*** DATASET SECTION ***
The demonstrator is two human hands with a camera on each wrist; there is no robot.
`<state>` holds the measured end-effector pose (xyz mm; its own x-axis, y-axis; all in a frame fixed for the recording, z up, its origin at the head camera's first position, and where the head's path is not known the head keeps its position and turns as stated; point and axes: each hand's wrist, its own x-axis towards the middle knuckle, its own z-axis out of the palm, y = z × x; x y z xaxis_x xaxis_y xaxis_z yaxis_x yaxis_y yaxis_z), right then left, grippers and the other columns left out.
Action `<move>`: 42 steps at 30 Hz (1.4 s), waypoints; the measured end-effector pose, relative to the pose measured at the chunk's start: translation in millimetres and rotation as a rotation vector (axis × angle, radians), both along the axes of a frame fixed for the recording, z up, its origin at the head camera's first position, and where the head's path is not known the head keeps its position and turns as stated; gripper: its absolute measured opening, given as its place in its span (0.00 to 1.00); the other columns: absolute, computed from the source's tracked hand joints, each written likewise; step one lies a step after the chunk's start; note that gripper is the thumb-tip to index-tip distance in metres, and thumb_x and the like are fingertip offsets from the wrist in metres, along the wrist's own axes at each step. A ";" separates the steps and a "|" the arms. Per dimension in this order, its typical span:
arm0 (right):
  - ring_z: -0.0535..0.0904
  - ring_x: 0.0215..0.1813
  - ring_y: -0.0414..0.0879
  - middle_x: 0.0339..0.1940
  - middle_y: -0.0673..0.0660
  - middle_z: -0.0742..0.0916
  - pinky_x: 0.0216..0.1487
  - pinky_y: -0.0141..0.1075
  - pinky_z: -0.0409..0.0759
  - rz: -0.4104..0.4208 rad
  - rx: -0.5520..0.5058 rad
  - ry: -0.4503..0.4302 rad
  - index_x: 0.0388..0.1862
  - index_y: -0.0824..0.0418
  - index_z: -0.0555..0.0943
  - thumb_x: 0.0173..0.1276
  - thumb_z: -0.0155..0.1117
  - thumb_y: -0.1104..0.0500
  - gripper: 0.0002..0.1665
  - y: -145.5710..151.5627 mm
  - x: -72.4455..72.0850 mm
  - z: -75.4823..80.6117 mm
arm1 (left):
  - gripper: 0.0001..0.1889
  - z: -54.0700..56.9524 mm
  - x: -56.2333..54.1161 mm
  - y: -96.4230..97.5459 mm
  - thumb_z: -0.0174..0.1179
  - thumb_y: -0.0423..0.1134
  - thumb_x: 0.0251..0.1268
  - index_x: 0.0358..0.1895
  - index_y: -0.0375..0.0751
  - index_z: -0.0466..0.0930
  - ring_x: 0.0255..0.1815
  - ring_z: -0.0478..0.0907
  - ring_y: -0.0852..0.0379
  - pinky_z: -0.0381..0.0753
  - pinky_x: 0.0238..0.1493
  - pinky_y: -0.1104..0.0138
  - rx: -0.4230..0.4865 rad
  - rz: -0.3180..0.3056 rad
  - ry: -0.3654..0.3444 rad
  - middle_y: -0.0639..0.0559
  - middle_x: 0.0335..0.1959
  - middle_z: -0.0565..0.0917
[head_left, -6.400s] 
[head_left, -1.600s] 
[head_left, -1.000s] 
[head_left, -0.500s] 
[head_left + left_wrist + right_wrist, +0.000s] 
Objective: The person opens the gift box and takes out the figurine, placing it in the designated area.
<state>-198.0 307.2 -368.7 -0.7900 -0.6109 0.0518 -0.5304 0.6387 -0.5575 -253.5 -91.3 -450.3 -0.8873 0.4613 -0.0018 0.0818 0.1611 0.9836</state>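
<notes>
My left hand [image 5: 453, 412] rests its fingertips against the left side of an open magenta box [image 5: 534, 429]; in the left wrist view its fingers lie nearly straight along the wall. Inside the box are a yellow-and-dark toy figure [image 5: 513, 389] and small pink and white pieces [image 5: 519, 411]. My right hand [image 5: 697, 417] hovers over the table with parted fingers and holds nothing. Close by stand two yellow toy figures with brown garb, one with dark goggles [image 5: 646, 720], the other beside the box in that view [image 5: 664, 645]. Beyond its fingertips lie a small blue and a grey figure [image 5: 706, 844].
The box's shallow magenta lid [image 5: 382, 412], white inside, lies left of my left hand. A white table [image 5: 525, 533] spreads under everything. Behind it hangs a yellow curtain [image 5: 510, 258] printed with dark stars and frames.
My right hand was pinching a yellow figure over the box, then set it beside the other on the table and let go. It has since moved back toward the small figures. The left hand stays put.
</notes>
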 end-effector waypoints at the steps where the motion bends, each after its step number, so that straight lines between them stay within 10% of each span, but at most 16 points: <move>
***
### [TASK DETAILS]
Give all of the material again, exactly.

### [COMPLETED TASK]
The demonstrator is two human hands with a camera on each wrist; there is no robot.
`<state>` holds the measured end-effector pose (xyz mm; its own x-axis, y-axis; all in a frame fixed for the recording, z up, its origin at the head camera's first position, and where the head's path is not known the head keeps its position and turns as stated; point and axes: each hand's wrist, its own x-axis towards the middle knuckle, its own z-axis out of the palm, y = z × x; x y z xaxis_x xaxis_y xaxis_z yaxis_x yaxis_y yaxis_z), right then left, grippers and the other columns left out.
Action `<move>`: 42 steps at 30 Hz (1.4 s), waypoints; the measured end-effector pose, relative to the pose measured at the chunk's start: translation in millimetres and rotation as a rotation vector (axis × angle, radians), both along the axes of a frame fixed for the recording, z up, its origin at the head camera's first position, and where the head's path is not known the head keeps its position and turns as stated; gripper: its absolute measured opening, given as its place in its span (0.00 to 1.00); the other columns: absolute, computed from the source's tracked hand joints, each written likewise; step one lies a step after the chunk's start; note that gripper is the thumb-tip to index-tip distance in metres, and thumb_x and the like are fingertip offsets from the wrist in metres, along the wrist's own axes at each step. A ";" separates the steps and a "|" the arms. Per dimension in this order, its typical span:
arm0 (right):
  - ring_z: -0.0535..0.0904
  - ring_x: 0.0215..0.1813
  - ring_y: -0.0414..0.0879
  - middle_x: 0.0339..0.1940
  - middle_y: -0.0673..0.0660
  - middle_z: -0.0742..0.0916
  - pinky_x: 0.0216..0.1487
  - pinky_y: -0.0141..0.1075
  - pinky_z: -0.0409..0.0759
  - rz: -0.4104..0.4208 rad
  - rx: -0.5520..0.5058 rad
  - ry: -0.4503..0.4302 rad
  - index_x: 0.0388..0.1862
  - index_y: -0.0824..0.0418
  - index_z: -0.0555..0.0943
  - thumb_x: 0.0173..0.1276
  - thumb_z: -0.0155..0.1117
  - thumb_y: -0.1104..0.0500
  - gripper: 0.0002..0.1665
  - y: -145.5710..151.5627 mm
  - x: -72.4455..72.0850 mm
  - z: -75.4823..80.6117 mm
arm1 (left):
  - gripper: 0.0001..0.1889
  - z: -54.0700..56.9524 mm
  - x: -56.2333..54.1161 mm
  - y: -96.4230..97.5459 mm
  - thumb_z: -0.0174..0.1179
  - thumb_y: -0.0423..0.1134
  - thumb_x: 0.0251..0.1268
  - index_x: 0.0358..0.1895
  - index_y: -0.0375..0.0751
  - index_z: -0.0466..0.0930
  - ring_x: 0.0255..0.1815
  - ring_z: -0.0478..0.0907
  - ring_y: -0.0852..0.0379
  - pinky_z: -0.0381..0.0753
  - pinky_x: 0.0238..0.1493
  - pinky_y: -0.1104..0.0138
  - rx: -0.4230..0.4865 rad
  - rz: -0.3180..0.3056 rad
  - ry: -0.3654..0.3444 rad
  - middle_y: -0.0639..0.0559
  - middle_x: 0.0335..0.1959
  - middle_z: -0.0565..0.0917
[head_left, -6.400s] 
[head_left, -1.600s] 
[head_left, -1.000s] 
[head_left, -0.500s] 
[head_left + left_wrist + right_wrist, +0.000s] 
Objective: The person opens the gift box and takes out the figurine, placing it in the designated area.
<state>-198.0 307.2 -368.7 -0.7900 -0.6109 0.0518 -0.5304 0.6387 -0.5575 -253.5 -91.3 -450.3 -0.8873 0.4613 -0.0018 0.0818 0.1611 0.9836</state>
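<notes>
My left hand [image 5: 453, 412] rests its fingertips against the left side of an open magenta box [image 5: 534, 429]; in the left wrist view its fingers lie nearly straight along the wall. Inside the box are a yellow-and-dark toy figure [image 5: 513, 389] and small pink and white pieces [image 5: 519, 411]. My right hand [image 5: 697, 417] hovers over the table with parted fingers and holds nothing. Close by stand two yellow toy figures with brown garb, one with dark goggles [image 5: 646, 720], the other beside the box in that view [image 5: 664, 645]. Beyond its fingertips lie a small blue and a grey figure [image 5: 706, 844].
The box's shallow magenta lid [image 5: 382, 412], white inside, lies left of my left hand. A white table [image 5: 525, 533] spreads under everything. Behind it hangs a yellow curtain [image 5: 510, 258] printed with dark stars and frames.
My right hand was pinching a yellow figure over the box, then set it beside the other on the table and let go. It has since moved back toward the small figures. The left hand stays put.
</notes>
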 end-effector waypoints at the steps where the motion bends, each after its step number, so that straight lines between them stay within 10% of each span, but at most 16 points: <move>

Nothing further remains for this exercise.